A few months ago, I built an iOS app. I have zero Swift experience. I described what I wanted to an LLM, iterated on the output, and had something working in a couple of days.
So... why bother learning anything anymore?
I've been thinking about this a lot, and I don't think the answer is as simple as people on Twitter make it sound. AI makes experienced developers faster. It does not make inexperienced developers experienced. Those are very different things.
The iOS App Problem
Yes, I shipped that app. But here's the part I usually skip over: it took me roughly three times longer than it would've taken someone who actually knows Swift. And the AI wrote perfectly fine code — that wasn't the issue. The issue was me.
I couldn't tell when the code was good versus when it just happened to work. When something broke, my entire debugging strategy was pasting the error back and crossing my fingers. I had no idea how UIKit works, so I couldn't steer the conversation anywhere useful. I was basically along for the ride.
Now compare that to how I use AI when I'm working in Go, which I actually know. I'll be building a service and say something like, "Let's use channels here instead of a mutex — the access pattern is fan-out and I want backpressure." Or I'll look at what it spits out and go, "This works, but just use an atomic here — we're only incrementing a counter, a mutex is overkill." I know where race conditions tend to show up, so I can ask it to add checks in the right places. I can decide whether something even needs concurrency to begin with.
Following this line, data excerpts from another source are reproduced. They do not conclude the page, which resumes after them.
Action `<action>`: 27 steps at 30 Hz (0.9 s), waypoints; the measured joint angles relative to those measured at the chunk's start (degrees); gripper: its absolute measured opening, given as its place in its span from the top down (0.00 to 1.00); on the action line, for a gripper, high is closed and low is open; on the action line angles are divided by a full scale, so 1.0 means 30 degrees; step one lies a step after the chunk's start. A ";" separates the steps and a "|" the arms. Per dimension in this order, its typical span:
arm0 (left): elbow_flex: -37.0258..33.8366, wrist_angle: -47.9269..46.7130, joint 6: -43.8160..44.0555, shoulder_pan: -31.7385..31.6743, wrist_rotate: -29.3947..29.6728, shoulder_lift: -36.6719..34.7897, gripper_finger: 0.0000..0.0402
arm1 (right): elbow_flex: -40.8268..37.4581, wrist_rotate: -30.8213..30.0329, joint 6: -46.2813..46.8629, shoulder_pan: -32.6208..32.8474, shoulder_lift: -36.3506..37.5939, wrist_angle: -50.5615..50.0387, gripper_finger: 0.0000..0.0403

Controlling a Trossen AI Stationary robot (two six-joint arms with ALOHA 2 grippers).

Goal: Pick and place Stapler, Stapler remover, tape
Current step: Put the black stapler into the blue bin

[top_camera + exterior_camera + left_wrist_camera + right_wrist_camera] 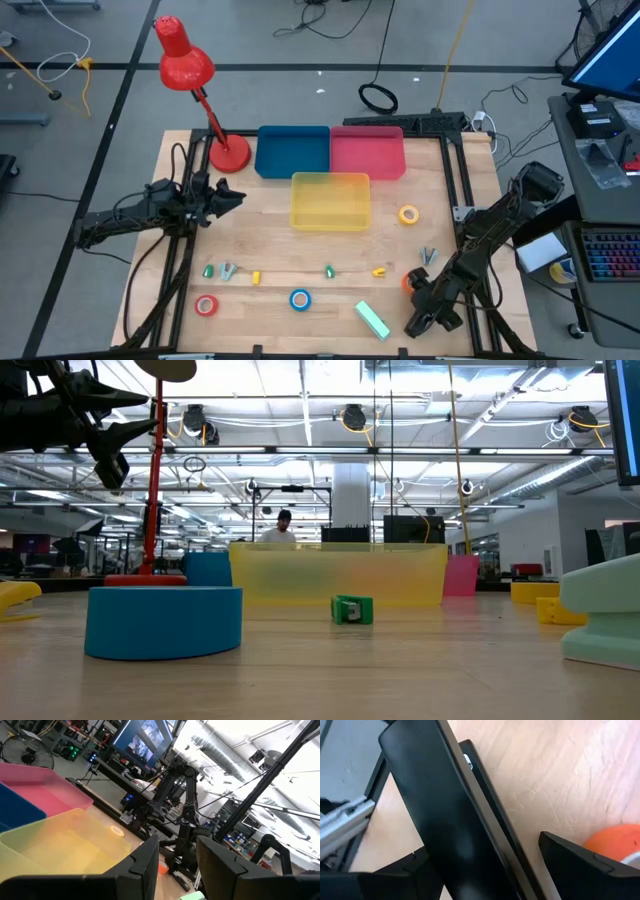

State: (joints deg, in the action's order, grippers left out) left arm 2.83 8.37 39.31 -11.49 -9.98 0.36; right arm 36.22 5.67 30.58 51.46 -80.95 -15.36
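A mint-green stapler (372, 318) lies near the front edge, and it also shows at the right in the low view (610, 610). Red tape (206, 305), blue tape (300, 299) and yellow tape (408, 214) lie flat on the wood. Orange tape (406, 280) lies half hidden beside my right gripper (414, 290), which slants down over the front right corner, open. In its wrist view the orange tape (615, 842) sits just outside one finger. Small green stapler removers (209, 270) (329, 270) lie in a row. My left gripper (238, 195) hovers open at the left, above the table.
Blue tray (292, 150), pink tray (367, 150) and yellow tray (330, 200) stand at the back middle. A red desk lamp (228, 153) stands at the back left. A black frame rail (445, 820) runs between my right gripper's fingers in its wrist view.
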 joint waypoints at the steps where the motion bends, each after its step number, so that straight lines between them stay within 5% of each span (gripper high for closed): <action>1: 0.0000 0.0005 0.0000 0.0005 0.0000 0.0000 0.67 | 0.0004 -0.0015 0.0322 0.0000 0.0012 -0.0255 0.27; 17: 0.0000 0.0005 -0.0029 0.0004 0.0000 0.0000 0.67 | -0.0055 0.0499 0.0368 0.0570 -0.0015 -0.2221 0.29; 27: 0.0000 -0.0003 -0.0291 0.0000 0.0000 0.0000 0.67 | -0.0164 0.0352 0.0433 0.0882 -0.0022 -0.2468 0.56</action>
State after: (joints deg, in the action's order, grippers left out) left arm 2.83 8.36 38.44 -11.49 -9.98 0.36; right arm 35.73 6.72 31.88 54.11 -81.01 -22.76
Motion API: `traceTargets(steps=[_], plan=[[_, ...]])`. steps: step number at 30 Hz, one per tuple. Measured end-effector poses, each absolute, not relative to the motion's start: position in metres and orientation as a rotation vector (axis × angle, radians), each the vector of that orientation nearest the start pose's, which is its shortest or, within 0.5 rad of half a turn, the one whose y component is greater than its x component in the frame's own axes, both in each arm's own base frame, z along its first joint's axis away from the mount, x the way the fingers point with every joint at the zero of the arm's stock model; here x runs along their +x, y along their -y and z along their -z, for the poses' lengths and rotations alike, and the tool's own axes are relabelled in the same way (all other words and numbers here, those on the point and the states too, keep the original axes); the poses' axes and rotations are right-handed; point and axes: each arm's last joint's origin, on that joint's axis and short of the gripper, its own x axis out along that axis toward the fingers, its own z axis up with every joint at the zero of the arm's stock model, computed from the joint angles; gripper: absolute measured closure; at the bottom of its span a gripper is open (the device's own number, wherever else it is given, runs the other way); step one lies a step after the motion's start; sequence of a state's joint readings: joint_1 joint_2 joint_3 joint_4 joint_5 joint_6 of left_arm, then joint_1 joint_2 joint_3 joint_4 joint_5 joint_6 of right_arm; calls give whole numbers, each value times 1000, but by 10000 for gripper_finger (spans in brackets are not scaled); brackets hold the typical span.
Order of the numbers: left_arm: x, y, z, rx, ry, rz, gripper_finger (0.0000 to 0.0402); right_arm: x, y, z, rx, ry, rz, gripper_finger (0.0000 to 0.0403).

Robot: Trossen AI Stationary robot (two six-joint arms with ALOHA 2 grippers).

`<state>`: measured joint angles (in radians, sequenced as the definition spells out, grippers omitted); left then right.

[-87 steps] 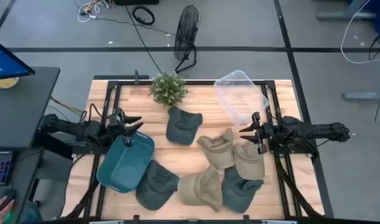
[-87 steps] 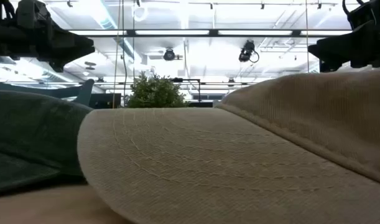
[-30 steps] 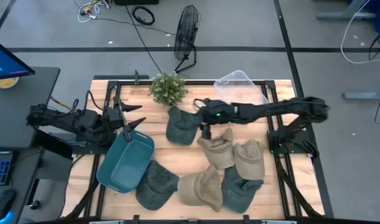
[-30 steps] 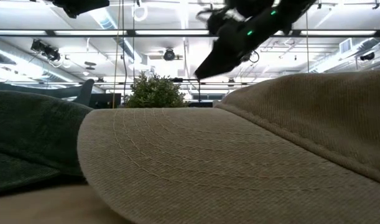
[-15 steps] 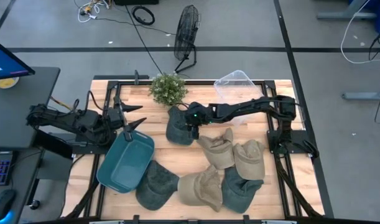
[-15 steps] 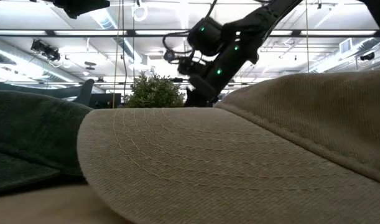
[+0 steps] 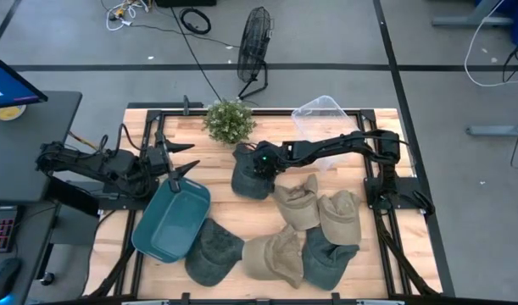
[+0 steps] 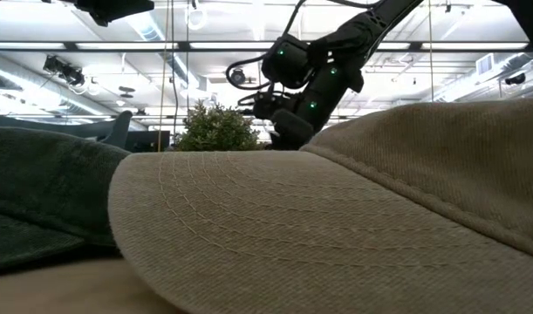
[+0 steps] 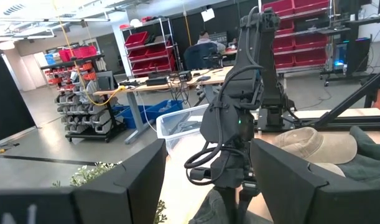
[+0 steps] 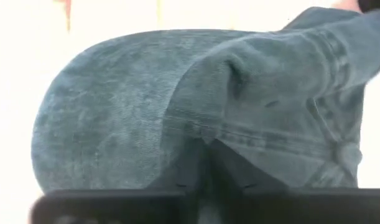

Completely different experience. I'm not hoping the output is correct. I know whether it is.
What Actually Changed
AI didn't remove the need for knowledge. It shifted where you spend your time.
Before, a huge chunk of coding was mechanical. Looking up syntax you forgot, writing boilerplate, checking which function takes which arguments. That stuff is basically gone now, and honestly, nobody misses it.
What's left is the part that was always the real job anyway: making decisions. Picking the right data structure. Knowing when a simple approach beats a clever one. Catching the edge case that'll wake someone up at 3 AM. Understanding why one design scales and another falls apart.
AI generates the code. You're the one who decides if it's actually good.
Every Line Still Needs a Reviewer
This one doesn't get talked about enough. Every line of code that ships to production needs someone to review it. A human. Who gets what it does.
If you can't review it, you can't ship it. Well — you can. But you're shipping code you don't understand, and eventually that catches up with you.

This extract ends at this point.